Despite not knowing how I’ll feel energy-wise, I WILL NOT MISS HAVING AN INFLAMED BOWEL. I will not miss the daily extreme burning and cramping pains. I will not miss waking up at all hours of the night and sprinting to the toilet. I will not miss waking up at all hours of the night and rolling around in pain. I will not miss the anxiety that not being near a toilet causes me. I will not miss being high as a kite or feeling extremely nauseous from painkillers. I will not miss being afraid to leave the house. I will not miss not being able to plan things because I never know how I’m going to feel. I will not miss the dread I feel when I eat. I feel like I could go on forever but these are the main things I will not miss.
If I was a sensible human being, I’d give myself a huge, well deserved break from it. I work so hard on this damn thing, day in day out. However, I have quite a lot of work lined up with brands currently and it’s what I absolutely love to do. On my schedule, I’ve given myself 10 days off. However, depending on how the operation goes and if there’s any complications, it’s possible (but unlikely) I’ll be in hospital for that long. So to be honest with you all, I’m not totally sure when I’ll be back posting again but I do hope it’s soon!
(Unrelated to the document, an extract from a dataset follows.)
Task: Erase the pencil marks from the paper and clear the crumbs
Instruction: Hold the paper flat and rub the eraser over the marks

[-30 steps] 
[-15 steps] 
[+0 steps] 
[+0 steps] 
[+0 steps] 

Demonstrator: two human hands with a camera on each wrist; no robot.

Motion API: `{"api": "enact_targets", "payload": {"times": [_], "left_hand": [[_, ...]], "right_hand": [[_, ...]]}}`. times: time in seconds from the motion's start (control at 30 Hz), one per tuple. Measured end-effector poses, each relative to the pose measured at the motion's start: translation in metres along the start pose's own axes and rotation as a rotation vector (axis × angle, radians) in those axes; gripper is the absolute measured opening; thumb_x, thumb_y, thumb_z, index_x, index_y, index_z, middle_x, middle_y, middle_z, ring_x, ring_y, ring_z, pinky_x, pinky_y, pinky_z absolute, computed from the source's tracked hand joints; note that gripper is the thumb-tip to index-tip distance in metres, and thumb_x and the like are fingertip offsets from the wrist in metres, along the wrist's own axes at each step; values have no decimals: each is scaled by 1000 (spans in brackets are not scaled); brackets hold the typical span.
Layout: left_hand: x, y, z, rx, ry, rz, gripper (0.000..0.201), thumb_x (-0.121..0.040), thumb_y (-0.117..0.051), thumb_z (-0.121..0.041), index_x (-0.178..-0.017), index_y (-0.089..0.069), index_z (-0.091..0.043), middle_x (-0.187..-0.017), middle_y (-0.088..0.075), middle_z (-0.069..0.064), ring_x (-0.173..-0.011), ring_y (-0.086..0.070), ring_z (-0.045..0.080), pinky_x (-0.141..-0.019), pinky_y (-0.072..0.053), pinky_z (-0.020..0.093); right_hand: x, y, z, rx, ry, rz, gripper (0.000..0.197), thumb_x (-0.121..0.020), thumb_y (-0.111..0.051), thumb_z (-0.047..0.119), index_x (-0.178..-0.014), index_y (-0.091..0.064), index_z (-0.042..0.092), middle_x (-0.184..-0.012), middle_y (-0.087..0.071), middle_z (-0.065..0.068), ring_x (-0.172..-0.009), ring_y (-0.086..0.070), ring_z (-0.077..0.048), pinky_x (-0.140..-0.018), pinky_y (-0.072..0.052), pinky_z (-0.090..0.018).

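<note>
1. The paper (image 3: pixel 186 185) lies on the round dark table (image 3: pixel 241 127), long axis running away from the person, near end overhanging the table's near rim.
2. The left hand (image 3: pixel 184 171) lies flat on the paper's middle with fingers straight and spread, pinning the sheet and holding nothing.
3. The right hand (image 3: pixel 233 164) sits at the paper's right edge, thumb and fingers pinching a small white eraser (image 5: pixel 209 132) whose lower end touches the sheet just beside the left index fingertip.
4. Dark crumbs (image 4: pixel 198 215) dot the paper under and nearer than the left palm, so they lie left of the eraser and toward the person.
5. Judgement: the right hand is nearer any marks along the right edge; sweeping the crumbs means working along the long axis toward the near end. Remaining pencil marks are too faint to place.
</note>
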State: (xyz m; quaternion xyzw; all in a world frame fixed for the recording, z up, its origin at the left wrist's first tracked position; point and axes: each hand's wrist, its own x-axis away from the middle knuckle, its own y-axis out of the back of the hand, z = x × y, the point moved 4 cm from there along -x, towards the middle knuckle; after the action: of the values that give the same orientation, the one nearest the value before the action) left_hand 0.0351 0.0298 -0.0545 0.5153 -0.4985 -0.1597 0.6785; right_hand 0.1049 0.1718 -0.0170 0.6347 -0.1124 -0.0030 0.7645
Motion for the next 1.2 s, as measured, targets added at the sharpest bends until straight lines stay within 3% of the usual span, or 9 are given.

Bearing in mind I’m going to be in a lot of pain and on a lot of pain relief so I can’t really tell whether I’m even going to be in the right state of mind or well enough to create content.
I’ve got a few posts that are almost finished, a few that are half finished and some plans for some post-surgery ones on how everything went. “My IBD Story” posts are going to be turning into “The Stoma Series”. Even though my IBD story is not yet coming to an end, I’m not sure how much I will be writing about it anymore due to the fact my stoma will probably be the more interesting and prevalent thing that I would like to spread awareness and educate people on. Who knows though, I may backtrack on my disease and still write bits about it!
There are quite a lot of things I wanted to put in this post but now I’m writing it, it doesn’t feel right to say a lot of it before the surgery. Things such as my worries and fears for the future aswell as my goals and things I am excited to be able to do again. Not to sound morbid but I want to know that the surgery has been successful before sharing these things with the world. Thank you to anyone and everyone who has read, shared, asked about or supported anything to do with me and my illness over this time. Although it’s such a huge part of my life and now I’m making a decision I’ll never be able to turn back from, I’m determined to not let it define me. Let’s hope I’ll be able to go back to leading an almost normal life!
Goodbye and good riddance to my large bowel and wish me luck!